My 10c...

At 15:38 -0400 30/5/07, ActionA at wrote:

>After printing out the 600+ manual entitled Structured  Application
>Developer's Guide, I believe I have the general gist of what needs to be done.

Sheesh - just printing it enabled you to grok it? That's fast work... ;-)

>Since it appears that some of you on this list have a great deal of  
>experience with Structured Frame, I thought I'd run this by you before I 
>submit my findings to my supervisor:
>1. Convert the unstructured Frame documents by:
>a. Creating a conversion table
>b. Once I apply the  conversion table to the unstructured files, I need to
>manually tweak the document to finish any left over problems.
>2. Create an EDD from the existing schema from our XML publishing  system.

I think you have these slightly the wrong way around: you cannot really know 
what your conversion tables should contain without an EDD [or a DTD]. More to 
the point, you cannot run the tables without first importing the EDD into the 
document, else the required element definitions won't exist.

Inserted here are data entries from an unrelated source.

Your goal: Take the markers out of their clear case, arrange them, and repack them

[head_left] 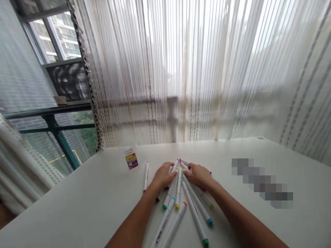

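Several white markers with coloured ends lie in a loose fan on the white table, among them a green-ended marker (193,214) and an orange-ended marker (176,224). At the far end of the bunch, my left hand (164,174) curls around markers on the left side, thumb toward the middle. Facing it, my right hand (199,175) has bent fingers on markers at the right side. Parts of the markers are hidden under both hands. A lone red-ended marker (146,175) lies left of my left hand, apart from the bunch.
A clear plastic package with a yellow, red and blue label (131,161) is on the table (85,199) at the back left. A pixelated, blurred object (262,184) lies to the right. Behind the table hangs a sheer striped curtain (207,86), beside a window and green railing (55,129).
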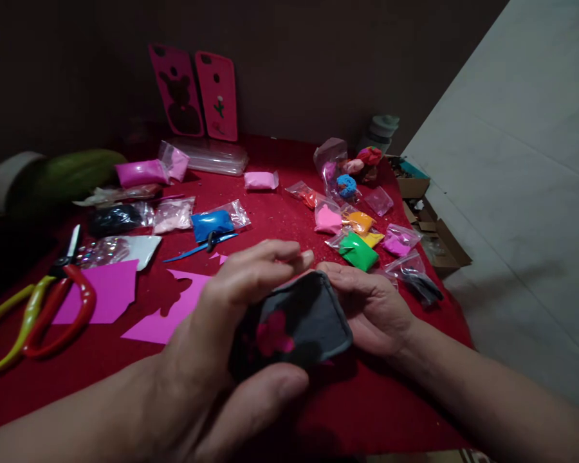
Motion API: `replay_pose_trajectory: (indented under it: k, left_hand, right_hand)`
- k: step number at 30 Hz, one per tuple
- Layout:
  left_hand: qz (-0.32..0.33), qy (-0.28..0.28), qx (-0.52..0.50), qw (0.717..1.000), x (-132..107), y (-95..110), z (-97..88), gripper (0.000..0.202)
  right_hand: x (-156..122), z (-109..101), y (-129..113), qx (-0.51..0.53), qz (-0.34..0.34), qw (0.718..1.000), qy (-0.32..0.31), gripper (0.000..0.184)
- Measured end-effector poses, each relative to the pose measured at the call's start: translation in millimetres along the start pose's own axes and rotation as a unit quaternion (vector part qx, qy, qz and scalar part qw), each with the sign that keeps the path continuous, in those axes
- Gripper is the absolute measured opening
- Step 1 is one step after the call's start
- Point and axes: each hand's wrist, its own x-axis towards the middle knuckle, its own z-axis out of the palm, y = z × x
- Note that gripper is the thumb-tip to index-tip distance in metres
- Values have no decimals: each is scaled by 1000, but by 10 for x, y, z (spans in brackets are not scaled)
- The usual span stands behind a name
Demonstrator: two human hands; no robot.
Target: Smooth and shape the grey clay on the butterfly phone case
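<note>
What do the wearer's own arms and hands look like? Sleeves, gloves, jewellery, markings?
Left forearm and right forearm: bare to the picture edges, no sleeves, watch or bracelet visible. Left grip and right grip: ungloved human hands, no rings or markings visible; parts are hidden, and the light is dim.

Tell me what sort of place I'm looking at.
Probably a craft table, perhaps at home: small bags of bright, clay-like material lie about, scissors lie by cut pink sheets, and two decorated phone cases stand at the back.
</note>
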Motion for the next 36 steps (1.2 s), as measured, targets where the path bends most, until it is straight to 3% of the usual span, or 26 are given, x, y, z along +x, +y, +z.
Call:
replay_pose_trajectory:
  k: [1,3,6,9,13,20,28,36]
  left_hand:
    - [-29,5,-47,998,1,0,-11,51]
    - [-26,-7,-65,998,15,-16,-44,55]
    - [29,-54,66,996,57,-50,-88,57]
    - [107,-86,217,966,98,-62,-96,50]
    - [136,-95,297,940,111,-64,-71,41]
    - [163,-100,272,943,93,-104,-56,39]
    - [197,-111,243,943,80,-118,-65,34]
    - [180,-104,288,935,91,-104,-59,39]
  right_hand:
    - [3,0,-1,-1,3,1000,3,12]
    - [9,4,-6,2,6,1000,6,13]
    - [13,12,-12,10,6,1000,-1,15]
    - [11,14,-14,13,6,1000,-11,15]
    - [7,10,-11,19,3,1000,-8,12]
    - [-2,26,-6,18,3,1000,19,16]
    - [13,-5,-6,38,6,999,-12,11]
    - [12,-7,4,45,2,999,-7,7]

>If I have this right, the schema will provide the EDD with the  structure for
>the documents, but then I have to add the formatting portion to the EDD as
>well as read/write rules for importing/exporting.
>So, am I on the right track? Am I missing anything?

Yes almost. I'm not sure whether you're using 'schema' in the abstract, but I 
think you mean a DTD. In FrameMaker the EDD serves the function of a DTD in 
defining structure, but it also defines rules that control how FrameMaker's 
styling domain is applied to a document, for example by specifying the 
paragraph tags to be applied to specific elements, and under what circumstances 

>There is one more thing I'm not sure of: Do I need a DTD as well? If  so,
>what is that used for?

Not as well. If you have an existing DTD, you have a good starting point for an 
EDD, because FrameMaker allows you to create an EDD from a DTD. The resulting 
EDD will correctly reflect the document structure(s) defined by the DTD, and 
you can then flesh it out with rules to control the physical presentation of 
the document(s) in FrameMaker. [Or not, as you wish.]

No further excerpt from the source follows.